### What you will do
Could the data underneath be repeated exactly, in full?

### Material provided
__________
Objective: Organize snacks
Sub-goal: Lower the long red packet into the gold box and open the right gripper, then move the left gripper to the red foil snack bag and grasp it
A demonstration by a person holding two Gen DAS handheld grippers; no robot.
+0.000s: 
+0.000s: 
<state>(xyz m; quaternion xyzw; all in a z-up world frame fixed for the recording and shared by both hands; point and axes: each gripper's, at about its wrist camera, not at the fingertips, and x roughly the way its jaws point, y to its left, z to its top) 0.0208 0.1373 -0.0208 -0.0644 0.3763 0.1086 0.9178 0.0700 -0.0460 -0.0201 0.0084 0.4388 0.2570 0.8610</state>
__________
### Answer
Objective: Organize snacks
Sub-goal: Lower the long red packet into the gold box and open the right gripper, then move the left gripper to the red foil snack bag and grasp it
A demonstration by a person holding two Gen DAS handheld grippers; no robot.
+0.000s: 
+0.000s: 
<state>(xyz m; quaternion xyzw; all in a z-up world frame fixed for the recording and shared by both hands; point and axes: each gripper's, at about its wrist camera, not at the fingertips, and x roughly the way its jaws point, y to its left, z to its top) 0.0208 0.1373 -0.0208 -0.0644 0.3763 0.1086 0.9178 0.0700 -0.0460 -0.0201 0.0084 0.4388 0.2570 0.8610</state>

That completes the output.